Some older versions of docker do not allow mounting of files between the host and the container, they only allow mounting directories and volumes. The stock docker versions on CentOS 7 and RHEL 7 do this. You may see an error similar to:

ERROR: for kiwi_web Cannot start service web:
OCI runtime create failed: container_linux.go:348:
starting container process caused “process_linux.go:402:
container init caused “rootfs_linux.go:58: mounting
“/root/kiwi/local_settings.py” to rootfs “/var/lib/docker/overlay2 ….

In this case you will either have to upgrade your docker version or COPY the desired files and rebuild the docker image!

Customized docker image

You can build your own customized version of Kiwi TCMS by adjusting the contents of Dockerfile and then:

make docker-image

Note

Make sure to modify Makefile and docker-compose.yml to use your customized image name instead the default kiwitcms/kiwi:latest!

Warning

Modifying the default Dockerfile directly is not recommended because it is kept under version control and will start conflicting the next time you do git pull. It is also not a very good idea to deploy an image built directly from the master branch.

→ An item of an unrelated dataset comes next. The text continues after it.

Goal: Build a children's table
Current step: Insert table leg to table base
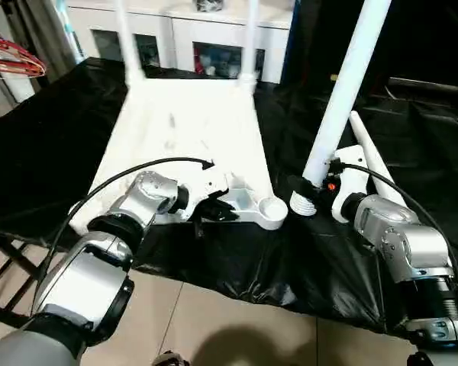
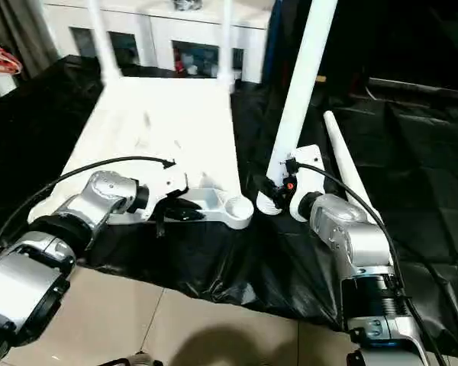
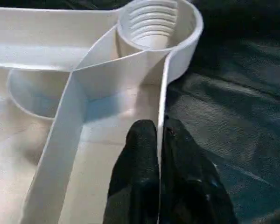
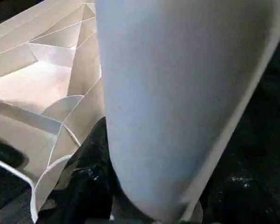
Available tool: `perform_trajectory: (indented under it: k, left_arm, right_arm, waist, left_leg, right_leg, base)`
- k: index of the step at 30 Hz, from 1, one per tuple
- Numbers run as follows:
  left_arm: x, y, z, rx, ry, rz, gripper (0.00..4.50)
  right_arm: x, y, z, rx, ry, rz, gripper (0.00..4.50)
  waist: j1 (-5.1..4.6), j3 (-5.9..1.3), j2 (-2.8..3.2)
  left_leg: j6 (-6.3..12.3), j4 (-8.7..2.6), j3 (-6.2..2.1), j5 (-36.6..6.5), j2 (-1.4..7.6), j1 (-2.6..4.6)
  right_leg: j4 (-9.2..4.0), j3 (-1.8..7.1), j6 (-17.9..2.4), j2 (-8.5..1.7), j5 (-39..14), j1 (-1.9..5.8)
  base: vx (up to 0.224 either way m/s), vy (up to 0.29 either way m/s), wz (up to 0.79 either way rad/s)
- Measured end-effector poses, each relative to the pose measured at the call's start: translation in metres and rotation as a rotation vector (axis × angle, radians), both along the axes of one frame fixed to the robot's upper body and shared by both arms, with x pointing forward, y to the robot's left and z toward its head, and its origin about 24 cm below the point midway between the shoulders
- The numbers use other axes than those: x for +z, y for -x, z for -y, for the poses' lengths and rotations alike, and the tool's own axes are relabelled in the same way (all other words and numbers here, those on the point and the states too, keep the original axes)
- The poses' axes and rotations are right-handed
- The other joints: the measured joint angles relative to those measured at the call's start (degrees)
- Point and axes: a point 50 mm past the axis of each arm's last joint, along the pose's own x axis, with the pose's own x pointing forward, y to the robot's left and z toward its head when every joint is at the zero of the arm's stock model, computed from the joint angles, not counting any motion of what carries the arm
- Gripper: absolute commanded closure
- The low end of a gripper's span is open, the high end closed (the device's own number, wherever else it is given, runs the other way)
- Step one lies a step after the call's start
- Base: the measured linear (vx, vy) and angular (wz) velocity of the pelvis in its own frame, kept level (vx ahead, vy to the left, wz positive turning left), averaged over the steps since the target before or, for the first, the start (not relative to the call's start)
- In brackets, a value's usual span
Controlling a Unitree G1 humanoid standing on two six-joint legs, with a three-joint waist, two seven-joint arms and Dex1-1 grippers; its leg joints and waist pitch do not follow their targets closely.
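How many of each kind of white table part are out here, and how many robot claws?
Table top: 1, lying underside up
Legs: 4, two standing in the far sockets, one held upright by the right gripper, one lying on the black sheet
Grippers: 2, left pinching the top's edge wall, right
Total: 7

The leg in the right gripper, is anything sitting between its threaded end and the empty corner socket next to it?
Nothing visible. The leg hangs in the right gripper just beside the empty socket, with bare black sheet between them. The left gripper pinches the tabletop's rim, clear of the socket.
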Motion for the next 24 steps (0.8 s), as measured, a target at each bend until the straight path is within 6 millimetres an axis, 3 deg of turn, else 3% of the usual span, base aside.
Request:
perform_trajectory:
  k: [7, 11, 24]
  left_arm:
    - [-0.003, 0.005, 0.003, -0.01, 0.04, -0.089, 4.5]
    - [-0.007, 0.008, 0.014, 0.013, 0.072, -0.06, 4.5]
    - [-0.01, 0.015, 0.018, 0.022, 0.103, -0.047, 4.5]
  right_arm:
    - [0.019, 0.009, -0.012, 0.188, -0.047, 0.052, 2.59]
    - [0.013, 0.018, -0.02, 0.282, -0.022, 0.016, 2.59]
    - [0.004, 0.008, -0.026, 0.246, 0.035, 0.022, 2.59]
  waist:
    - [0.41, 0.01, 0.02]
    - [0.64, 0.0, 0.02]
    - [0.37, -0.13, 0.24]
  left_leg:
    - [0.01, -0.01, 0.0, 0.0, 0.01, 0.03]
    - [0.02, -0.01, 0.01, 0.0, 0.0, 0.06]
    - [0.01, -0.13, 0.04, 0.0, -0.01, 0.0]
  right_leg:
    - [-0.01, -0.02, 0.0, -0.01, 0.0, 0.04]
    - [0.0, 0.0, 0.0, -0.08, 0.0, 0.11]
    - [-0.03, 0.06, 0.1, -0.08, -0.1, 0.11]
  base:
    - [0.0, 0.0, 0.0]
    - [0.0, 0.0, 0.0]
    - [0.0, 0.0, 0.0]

The proper way to create a downstream docker image is to provide a Dockerfile.myorg which inherits FROM kiwitcms/kiwi:latest and adds your changes as separate layers! Ideally you will keep this into another git repository together with a Makefile and possibly your customized docker-compose.yml.

Troubleshooting

The Kiwi TCMS container will print HTTPD logs on the docker console!

Warning

You must start the containers in the foreground with docker-compose up, e.g. without the -d option in order to see their logs!

In case you see a 500 Internal Server Error page and the error log does not provide a traceback you should configure the DEBUG setting to True and restart the docker container. If your changes are picked up correctly you should see an error page with detailed information about the error instead of the default 500 error page.

When reporting issues please copy the relevant traceback as plain text into your reports!